CAMACHO, CLÉBER P.; MACIEL, RUI M. B.; OLER, GISELE; LATINI, FLAVIA R.M.; ANDRADE, VICTOR P. DE; HOJAIJ, FLAVIO C.; RIGGINS, GREGORY J.; CERUTTI, JANETE M.
Federal University of São Paulo, SP, Brazil

SUMMARY

Surgery and radioiodine are effective in treating differentiated thyroid cancers. However, a significant percentage of locally advanced and metastatic follicular thyroid carcinoma does not respond to conventional therapeutic approach and treatment options are then limited. Establishing more effective treatment of follicular thyroid tumors requires an understanding of the molecular events, which lead to the initiation and progression of this disease. Comparison of gene expression profile in follicular carcinomas with those seen in normal and follicular adenoma tissues can, in turn, provide knowledge to a more efficient diagnostic procedure or to new therapeutic strategies.

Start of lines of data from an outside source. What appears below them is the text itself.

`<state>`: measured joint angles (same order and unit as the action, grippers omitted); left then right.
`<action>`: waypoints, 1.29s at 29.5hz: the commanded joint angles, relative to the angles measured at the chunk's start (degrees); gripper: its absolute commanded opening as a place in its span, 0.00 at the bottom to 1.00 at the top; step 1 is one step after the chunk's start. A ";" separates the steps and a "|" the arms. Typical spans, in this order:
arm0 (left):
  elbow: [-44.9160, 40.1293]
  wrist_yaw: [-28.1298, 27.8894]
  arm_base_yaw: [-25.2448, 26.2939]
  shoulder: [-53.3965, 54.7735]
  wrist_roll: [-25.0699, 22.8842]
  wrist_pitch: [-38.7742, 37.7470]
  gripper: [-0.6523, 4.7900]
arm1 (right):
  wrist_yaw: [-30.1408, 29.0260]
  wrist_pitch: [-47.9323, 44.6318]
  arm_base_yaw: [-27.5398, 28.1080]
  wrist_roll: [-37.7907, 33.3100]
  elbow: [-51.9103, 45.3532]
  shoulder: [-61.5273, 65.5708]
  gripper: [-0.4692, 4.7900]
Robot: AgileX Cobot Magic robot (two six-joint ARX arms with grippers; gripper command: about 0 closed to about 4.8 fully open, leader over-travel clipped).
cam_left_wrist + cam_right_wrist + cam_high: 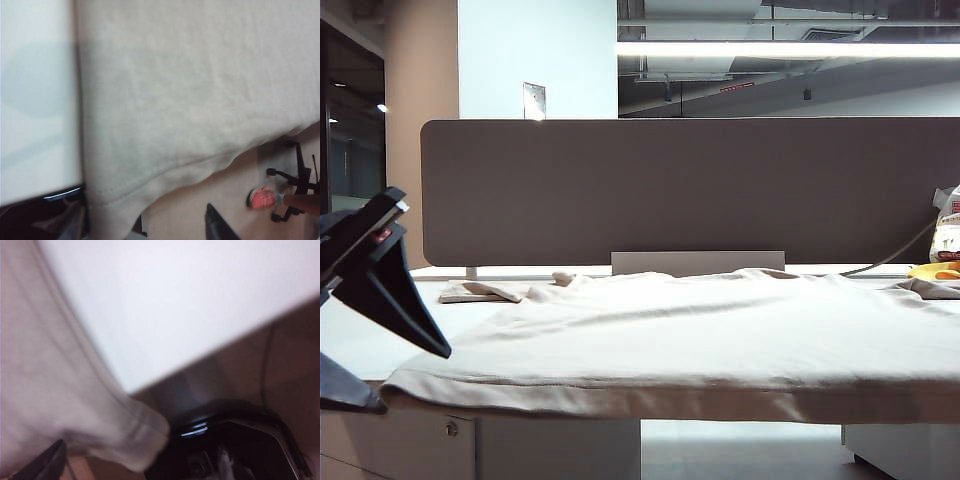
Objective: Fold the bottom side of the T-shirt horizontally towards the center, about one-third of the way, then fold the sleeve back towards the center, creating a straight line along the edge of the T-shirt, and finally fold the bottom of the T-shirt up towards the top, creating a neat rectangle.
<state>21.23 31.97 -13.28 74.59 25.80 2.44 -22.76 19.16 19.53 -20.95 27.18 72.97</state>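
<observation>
The beige T-shirt [700,320] lies spread over the white table [360,340]. The bottom of the T-shirt [670,395] hangs over the front edge, and a sleeve [480,292] lies at the far left. My left arm [380,275] is a dark wedge at the left front edge. In the left wrist view, my left gripper [142,220] is open, and a hem corner of the T-shirt [112,210] lies between its spread fingers [220,227]. My right gripper [120,452] is open too, around the other hem corner [140,440]. It is out of the exterior view.
A grey partition [690,190] stands along the back of the table. A yellow-and-white packet [947,240] sits at the back right. Below the front edge are a drawer lock [451,428], a chair base [295,185] and a red shoe [262,197] on the floor.
</observation>
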 commanded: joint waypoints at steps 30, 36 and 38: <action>0.11 0.37 -0.07 1.07 1.66 4.57 0.26 | -2.91 -7.87 -0.24 0.00 0.07 6.10 0.24; 0.11 0.44 -0.09 1.36 1.68 5.07 0.11 | -4.37 -7.80 -0.24 0.00 0.07 6.10 0.16; 0.11 0.72 -0.09 1.36 1.66 5.53 0.11 | -5.95 -8.04 -0.24 -0.04 0.07 6.10 0.16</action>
<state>21.23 32.05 -13.28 76.01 27.88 6.70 -31.16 11.40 19.44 -21.39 27.68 78.17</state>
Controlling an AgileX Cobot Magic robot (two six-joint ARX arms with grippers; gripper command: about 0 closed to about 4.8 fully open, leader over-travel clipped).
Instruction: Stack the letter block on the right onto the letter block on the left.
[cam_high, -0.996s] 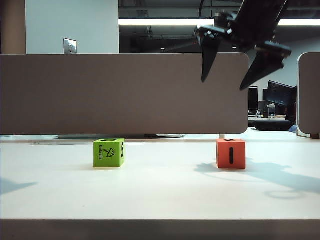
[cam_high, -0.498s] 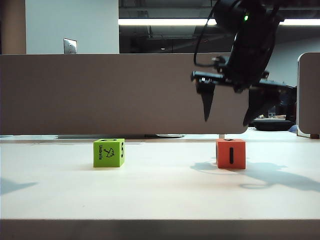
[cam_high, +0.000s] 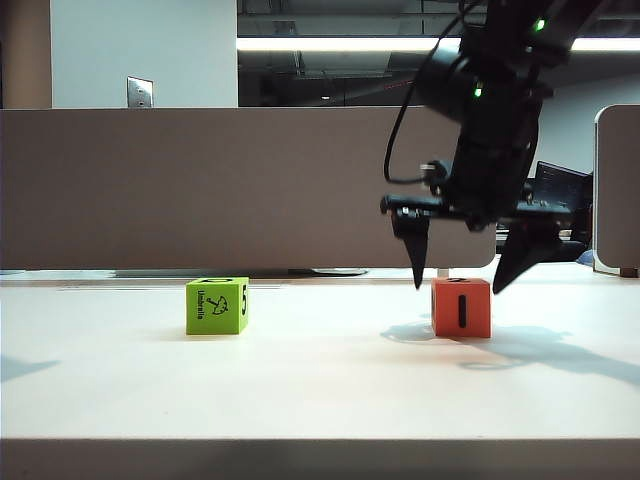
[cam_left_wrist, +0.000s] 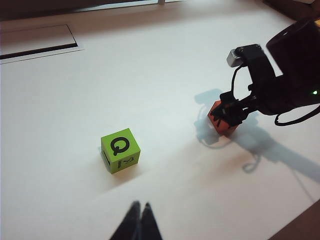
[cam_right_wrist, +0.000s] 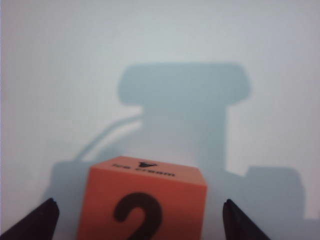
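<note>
An orange block (cam_high: 462, 308) stands on the white table (cam_high: 320, 380) at the right; its top shows a black 2 in the right wrist view (cam_right_wrist: 142, 202). A lime-green block (cam_high: 217, 305) sits at the left, showing a Q on top in the left wrist view (cam_left_wrist: 120, 150). My right gripper (cam_high: 456, 286) hangs open just above the orange block, its fingertips (cam_right_wrist: 44, 215) wide on either side of the block, not touching it. My left gripper (cam_left_wrist: 139, 206) is shut and empty, held short of the green block. The left wrist view also shows the orange block (cam_left_wrist: 220, 120) under the right arm.
A tall grey partition (cam_high: 240, 185) runs along the back of the table. A second panel (cam_high: 618, 190) stands at the far right edge. A recessed slot (cam_left_wrist: 37, 42) lies in the table surface beyond the green block.
My right gripper has come down from high above the partition to just over the orange block, staying open. Both blocks have stayed put.
</note>
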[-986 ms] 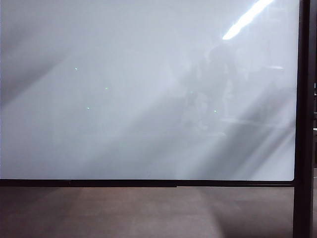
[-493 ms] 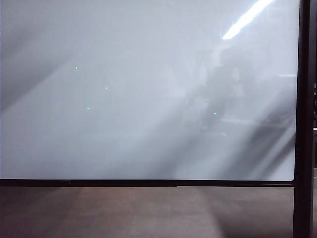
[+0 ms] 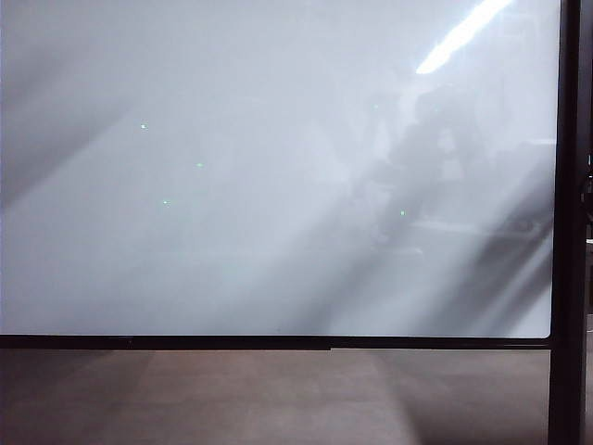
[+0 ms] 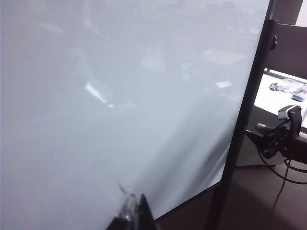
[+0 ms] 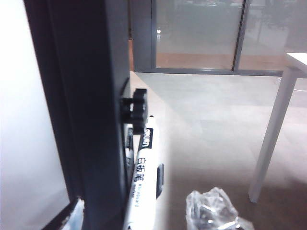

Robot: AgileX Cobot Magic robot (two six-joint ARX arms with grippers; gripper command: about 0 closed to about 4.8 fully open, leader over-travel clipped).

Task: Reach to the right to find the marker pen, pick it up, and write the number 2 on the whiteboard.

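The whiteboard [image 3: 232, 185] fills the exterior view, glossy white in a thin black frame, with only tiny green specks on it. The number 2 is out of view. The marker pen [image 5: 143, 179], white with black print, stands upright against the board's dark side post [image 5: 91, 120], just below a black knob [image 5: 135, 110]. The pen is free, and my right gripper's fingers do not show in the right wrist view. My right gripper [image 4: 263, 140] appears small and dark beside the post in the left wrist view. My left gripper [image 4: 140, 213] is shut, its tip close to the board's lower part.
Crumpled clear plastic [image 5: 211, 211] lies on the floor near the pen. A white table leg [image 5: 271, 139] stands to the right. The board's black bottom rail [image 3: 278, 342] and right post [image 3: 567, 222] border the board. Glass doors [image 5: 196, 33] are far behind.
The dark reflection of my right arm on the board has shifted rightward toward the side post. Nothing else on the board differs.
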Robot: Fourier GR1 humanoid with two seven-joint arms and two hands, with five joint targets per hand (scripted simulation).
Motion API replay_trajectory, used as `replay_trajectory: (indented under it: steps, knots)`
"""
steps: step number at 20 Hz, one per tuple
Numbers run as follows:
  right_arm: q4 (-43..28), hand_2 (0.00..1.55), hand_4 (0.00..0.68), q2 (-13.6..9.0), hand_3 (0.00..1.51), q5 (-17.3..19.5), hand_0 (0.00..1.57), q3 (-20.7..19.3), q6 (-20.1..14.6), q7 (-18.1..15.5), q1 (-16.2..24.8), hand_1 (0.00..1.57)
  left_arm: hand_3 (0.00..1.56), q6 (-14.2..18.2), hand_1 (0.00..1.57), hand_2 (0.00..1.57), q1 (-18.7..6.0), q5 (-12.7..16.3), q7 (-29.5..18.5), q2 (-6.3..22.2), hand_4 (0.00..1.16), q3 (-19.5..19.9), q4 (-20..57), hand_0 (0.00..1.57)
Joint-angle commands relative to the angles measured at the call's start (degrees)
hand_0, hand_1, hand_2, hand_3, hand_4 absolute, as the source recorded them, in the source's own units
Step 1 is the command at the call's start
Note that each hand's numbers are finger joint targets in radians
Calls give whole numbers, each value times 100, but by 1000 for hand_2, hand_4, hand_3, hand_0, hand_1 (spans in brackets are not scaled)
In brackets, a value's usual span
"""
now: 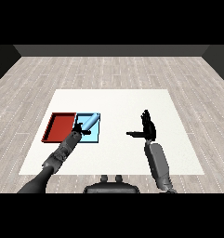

Using serial analysis of gene expression (SAGE), we found out that NR4A1, CCND1 and FOSB genes were differentially expressed in follicular carcinoma, follicular adenoma and normal human thyroid libraries. Real time-PCR was used to validate our findings in a set of 27 normal human tissues, 10 follicular adenomas, 14 follicular carcinomas and 3 cell lines. Lithium, valproic acid and carbamazepine were used to test whether or not the level of expression of these three genes was induced or repressed after drug treatment in a follicular thyroid carcinoma cell line.
NR4A1, CCND1 and FOSB were differentially expressed between normal and carcinoma tissue. All cell lines lost the expression of NR4A1 and FOSB. CCND1 was overexpressed in WRO line. A decrease in NR4A1 and an increase in CCND1 expressions, through Odds Ratio analysis, demonstrate a risk for follicular carcinoma tumorigenesis. The lithium experiment showed a different pattern of RNA expression for all three genes, depending on time, concentration and presence of TSH. These results were confirmed by immunocytochemistry (ICQ). The expression of 3 genes was partially restored by lithium, valproic acid and carbamazepine.
These results reveal the possibility of using drugs already known in order to alter gene expression and try to re-establish the normal physiology or to promote the cellular death when in association with other therapeutic approach.